Exercise brief: Your answer should be the lines of the material that include the word "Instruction".

━━━━━ Study material ━━━━━

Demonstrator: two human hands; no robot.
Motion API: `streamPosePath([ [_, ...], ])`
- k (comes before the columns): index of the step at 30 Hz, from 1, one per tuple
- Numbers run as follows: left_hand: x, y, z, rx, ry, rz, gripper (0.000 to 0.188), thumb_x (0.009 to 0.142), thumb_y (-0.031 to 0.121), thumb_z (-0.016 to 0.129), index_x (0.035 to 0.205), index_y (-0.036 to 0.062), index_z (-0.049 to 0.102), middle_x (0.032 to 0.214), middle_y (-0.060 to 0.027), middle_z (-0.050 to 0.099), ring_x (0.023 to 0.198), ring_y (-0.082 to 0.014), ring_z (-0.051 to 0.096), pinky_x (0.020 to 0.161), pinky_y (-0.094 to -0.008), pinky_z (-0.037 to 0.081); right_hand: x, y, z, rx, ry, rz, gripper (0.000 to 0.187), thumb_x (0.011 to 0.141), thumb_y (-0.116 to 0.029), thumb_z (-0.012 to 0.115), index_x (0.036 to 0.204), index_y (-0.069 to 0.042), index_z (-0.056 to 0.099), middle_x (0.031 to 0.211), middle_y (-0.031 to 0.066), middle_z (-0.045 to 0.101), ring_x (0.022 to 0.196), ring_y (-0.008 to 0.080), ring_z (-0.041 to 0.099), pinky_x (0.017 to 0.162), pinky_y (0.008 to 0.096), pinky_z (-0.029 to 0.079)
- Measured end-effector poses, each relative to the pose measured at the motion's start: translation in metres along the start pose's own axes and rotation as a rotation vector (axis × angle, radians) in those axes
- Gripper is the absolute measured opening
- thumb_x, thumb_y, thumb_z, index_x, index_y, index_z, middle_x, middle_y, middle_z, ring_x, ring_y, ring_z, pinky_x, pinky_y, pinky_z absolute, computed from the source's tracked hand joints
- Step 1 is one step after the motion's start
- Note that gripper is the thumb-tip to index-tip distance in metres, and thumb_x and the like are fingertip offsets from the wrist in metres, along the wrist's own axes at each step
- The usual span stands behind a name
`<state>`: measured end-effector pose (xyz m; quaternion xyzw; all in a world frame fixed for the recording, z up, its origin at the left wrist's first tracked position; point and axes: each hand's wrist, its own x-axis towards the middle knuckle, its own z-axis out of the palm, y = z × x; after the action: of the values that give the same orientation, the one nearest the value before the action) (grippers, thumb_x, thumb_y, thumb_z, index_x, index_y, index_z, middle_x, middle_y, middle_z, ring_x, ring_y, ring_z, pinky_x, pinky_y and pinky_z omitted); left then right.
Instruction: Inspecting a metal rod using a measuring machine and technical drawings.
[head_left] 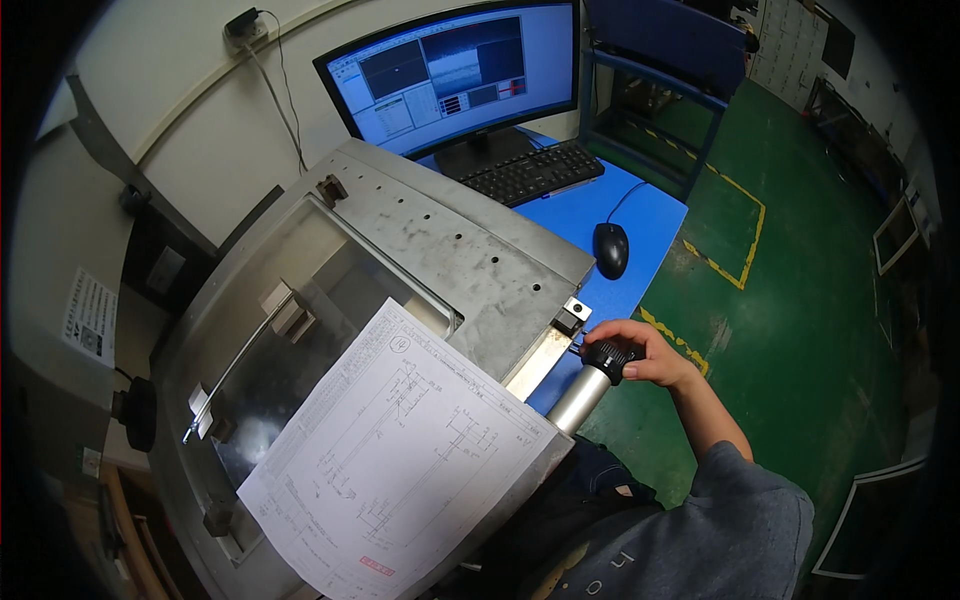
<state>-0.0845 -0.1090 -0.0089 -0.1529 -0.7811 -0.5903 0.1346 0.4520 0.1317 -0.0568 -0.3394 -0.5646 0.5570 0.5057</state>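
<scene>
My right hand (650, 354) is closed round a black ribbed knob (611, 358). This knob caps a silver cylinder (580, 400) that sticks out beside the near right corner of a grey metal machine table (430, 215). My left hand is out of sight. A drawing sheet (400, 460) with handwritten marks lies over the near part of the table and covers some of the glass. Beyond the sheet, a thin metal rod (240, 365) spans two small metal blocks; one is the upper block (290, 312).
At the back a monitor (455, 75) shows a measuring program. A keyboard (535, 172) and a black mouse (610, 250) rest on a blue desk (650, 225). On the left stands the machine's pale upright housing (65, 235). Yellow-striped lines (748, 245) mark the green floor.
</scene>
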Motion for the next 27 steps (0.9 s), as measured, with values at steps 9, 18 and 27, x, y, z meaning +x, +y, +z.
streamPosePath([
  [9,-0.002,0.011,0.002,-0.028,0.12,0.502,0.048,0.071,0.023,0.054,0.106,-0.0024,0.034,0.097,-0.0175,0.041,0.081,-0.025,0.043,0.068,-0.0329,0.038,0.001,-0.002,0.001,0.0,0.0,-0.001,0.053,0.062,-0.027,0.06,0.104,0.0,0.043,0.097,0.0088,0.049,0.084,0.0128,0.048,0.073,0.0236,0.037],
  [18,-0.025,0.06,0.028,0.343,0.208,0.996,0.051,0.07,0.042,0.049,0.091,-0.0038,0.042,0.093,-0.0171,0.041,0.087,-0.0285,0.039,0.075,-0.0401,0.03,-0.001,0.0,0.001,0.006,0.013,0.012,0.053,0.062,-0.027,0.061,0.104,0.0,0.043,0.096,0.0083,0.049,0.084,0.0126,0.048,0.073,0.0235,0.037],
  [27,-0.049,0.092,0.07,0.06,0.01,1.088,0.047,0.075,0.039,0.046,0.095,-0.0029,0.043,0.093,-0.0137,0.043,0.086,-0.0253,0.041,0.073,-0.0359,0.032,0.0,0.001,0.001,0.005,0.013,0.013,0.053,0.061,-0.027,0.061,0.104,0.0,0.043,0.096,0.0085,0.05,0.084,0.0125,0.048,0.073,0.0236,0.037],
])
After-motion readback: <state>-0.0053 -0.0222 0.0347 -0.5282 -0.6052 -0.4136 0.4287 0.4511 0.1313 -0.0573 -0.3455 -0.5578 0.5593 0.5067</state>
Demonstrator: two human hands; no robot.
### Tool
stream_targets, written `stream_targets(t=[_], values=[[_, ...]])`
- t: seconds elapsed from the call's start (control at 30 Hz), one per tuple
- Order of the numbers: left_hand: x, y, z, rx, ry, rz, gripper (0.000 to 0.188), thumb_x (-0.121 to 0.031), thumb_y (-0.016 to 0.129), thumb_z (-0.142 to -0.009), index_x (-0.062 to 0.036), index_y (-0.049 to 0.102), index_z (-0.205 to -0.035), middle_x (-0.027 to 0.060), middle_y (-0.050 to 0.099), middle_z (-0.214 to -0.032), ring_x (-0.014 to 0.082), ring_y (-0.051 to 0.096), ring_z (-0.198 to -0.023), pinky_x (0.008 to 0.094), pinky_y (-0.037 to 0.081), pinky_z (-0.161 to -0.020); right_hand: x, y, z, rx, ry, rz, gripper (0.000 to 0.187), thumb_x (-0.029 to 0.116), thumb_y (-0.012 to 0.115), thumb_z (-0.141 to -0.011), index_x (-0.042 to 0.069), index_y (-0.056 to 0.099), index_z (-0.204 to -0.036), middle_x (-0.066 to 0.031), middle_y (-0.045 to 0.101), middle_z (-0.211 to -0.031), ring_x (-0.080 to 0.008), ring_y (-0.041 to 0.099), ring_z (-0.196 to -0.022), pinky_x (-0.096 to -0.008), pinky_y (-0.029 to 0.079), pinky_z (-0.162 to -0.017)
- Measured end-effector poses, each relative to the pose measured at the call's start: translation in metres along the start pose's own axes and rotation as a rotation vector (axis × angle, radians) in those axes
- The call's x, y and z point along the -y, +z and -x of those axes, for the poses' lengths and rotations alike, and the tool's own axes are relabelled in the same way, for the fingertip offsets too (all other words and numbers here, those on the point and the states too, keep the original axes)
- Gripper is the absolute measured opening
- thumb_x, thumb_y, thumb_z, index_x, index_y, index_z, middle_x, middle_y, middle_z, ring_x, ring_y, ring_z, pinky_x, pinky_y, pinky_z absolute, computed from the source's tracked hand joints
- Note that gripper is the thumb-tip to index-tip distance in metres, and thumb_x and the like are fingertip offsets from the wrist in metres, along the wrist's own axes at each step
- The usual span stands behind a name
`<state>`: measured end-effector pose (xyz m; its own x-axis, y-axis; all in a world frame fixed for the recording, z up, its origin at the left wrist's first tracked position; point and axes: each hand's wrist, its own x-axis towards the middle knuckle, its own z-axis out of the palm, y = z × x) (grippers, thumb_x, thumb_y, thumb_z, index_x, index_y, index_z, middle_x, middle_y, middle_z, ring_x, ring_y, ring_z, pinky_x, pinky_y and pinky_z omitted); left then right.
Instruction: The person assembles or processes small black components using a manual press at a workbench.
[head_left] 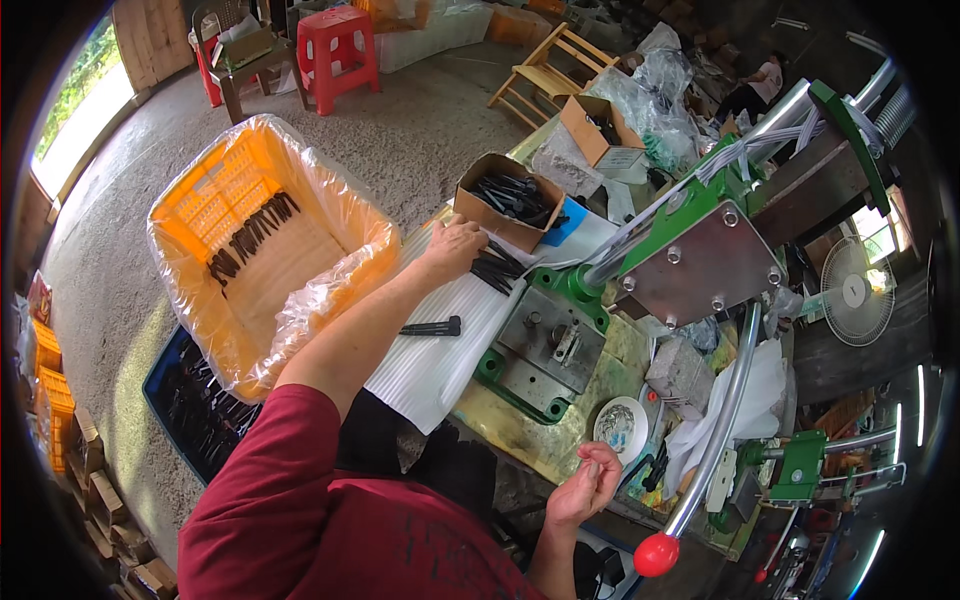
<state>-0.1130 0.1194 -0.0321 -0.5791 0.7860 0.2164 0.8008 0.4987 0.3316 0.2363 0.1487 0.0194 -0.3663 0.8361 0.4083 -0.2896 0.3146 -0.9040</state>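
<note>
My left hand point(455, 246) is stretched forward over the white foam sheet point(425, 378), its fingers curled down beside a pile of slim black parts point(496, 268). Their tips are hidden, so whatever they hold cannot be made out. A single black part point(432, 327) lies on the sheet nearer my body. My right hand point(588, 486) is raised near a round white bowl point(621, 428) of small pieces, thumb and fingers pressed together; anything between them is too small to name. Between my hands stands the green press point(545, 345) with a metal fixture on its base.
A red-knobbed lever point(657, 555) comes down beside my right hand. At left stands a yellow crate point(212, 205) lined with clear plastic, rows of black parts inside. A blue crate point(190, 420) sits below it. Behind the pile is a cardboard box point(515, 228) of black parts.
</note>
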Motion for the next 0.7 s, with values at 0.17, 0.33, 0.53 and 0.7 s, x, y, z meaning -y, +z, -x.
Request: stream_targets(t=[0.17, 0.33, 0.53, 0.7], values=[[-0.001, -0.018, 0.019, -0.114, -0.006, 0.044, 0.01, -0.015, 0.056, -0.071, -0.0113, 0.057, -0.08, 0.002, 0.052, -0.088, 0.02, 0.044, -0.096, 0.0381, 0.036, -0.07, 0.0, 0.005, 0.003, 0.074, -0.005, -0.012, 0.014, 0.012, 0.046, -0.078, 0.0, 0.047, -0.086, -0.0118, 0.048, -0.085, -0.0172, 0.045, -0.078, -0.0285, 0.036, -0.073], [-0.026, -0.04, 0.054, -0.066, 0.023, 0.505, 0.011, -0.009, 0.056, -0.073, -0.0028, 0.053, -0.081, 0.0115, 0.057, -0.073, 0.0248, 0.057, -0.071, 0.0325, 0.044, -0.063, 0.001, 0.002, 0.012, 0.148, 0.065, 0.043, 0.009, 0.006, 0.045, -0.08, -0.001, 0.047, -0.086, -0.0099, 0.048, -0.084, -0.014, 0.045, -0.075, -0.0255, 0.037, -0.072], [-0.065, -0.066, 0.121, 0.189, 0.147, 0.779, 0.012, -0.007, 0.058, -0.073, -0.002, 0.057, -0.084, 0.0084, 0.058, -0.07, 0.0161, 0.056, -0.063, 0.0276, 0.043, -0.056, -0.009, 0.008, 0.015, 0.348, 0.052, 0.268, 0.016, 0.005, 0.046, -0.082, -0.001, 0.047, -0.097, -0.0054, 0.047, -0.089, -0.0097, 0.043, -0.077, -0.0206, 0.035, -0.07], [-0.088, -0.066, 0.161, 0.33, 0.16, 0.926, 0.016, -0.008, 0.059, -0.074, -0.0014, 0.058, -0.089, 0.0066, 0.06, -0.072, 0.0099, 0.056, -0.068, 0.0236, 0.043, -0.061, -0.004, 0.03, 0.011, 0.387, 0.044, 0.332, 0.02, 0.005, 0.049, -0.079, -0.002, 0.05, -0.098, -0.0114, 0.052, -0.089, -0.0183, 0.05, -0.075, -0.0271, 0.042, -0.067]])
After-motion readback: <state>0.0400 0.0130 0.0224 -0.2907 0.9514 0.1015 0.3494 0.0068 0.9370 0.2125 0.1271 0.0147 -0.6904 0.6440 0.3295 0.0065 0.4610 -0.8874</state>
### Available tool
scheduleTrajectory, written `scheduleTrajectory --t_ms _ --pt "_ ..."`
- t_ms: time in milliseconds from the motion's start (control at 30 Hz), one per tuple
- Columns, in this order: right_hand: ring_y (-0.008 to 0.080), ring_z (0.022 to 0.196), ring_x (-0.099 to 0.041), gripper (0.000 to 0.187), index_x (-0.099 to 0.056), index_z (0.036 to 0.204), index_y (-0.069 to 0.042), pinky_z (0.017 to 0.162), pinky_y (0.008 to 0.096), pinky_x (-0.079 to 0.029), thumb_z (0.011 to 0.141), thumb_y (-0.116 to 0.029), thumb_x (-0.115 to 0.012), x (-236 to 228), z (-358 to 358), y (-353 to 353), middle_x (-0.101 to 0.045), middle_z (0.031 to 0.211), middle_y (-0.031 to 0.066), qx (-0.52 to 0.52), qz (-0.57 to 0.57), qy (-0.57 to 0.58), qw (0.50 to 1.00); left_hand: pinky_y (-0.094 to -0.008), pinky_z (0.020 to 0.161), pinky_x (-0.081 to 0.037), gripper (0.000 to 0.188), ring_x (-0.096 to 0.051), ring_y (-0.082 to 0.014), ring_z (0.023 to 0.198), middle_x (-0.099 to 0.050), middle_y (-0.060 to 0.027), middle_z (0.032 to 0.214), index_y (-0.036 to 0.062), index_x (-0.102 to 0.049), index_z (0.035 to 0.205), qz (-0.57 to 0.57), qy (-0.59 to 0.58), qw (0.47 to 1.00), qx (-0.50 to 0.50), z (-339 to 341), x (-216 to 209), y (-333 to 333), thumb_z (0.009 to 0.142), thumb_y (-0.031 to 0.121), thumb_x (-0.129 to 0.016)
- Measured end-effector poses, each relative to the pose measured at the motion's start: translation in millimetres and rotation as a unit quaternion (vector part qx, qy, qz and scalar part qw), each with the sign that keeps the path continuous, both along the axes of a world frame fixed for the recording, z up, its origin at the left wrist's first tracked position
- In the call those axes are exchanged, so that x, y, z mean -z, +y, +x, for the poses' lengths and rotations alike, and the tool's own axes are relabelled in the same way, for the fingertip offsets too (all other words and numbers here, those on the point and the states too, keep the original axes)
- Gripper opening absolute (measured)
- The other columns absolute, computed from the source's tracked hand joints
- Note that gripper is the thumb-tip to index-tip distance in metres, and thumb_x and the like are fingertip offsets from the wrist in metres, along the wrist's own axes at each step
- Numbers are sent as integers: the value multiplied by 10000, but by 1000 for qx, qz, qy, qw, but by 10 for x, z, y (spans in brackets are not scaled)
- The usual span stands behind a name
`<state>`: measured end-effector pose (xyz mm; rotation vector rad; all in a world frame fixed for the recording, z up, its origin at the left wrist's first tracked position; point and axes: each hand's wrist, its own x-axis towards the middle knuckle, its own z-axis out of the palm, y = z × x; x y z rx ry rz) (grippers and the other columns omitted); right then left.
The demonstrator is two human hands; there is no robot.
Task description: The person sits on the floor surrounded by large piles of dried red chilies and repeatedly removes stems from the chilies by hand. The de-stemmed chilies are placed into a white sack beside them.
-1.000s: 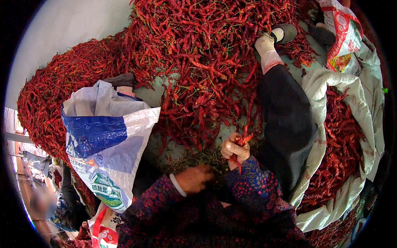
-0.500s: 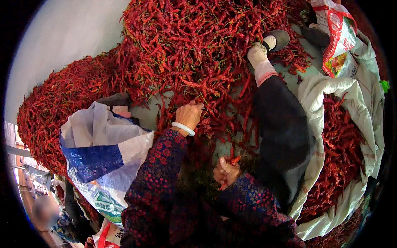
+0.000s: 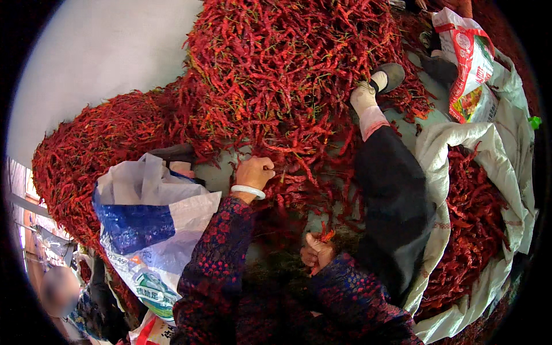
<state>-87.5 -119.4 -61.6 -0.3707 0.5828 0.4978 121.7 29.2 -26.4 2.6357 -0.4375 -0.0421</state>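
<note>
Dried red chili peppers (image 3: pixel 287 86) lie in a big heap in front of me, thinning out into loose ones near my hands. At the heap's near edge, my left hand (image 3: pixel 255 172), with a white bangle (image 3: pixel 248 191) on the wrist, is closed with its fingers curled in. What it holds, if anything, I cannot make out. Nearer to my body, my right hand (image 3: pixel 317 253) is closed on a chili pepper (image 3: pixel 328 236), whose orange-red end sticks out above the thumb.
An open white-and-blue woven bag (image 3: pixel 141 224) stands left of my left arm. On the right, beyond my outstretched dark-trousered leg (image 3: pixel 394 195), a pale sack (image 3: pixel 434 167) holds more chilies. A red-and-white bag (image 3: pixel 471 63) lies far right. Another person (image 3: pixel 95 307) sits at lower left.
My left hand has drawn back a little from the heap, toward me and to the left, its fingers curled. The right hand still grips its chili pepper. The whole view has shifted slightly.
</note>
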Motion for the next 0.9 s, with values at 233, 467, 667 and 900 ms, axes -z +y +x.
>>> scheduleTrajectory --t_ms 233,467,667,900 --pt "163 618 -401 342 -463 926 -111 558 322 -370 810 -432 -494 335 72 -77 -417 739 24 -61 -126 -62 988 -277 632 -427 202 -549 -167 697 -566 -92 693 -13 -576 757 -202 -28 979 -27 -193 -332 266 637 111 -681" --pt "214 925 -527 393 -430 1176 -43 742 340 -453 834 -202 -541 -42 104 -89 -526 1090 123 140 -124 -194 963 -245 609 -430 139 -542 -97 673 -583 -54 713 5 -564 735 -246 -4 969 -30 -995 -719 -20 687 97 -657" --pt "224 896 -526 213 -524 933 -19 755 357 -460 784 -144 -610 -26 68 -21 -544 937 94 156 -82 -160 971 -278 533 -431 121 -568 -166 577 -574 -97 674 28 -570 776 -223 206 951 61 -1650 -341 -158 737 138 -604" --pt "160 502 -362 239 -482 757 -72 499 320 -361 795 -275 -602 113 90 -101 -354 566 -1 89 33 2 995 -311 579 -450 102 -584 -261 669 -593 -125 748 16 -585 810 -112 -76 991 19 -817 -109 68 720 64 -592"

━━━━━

Exercise output:
Instruction: Inspecting a metal rod using a measuring machine and technical drawings.
Instruction: The person assembles or processes small black components using a manual press at a workbench.

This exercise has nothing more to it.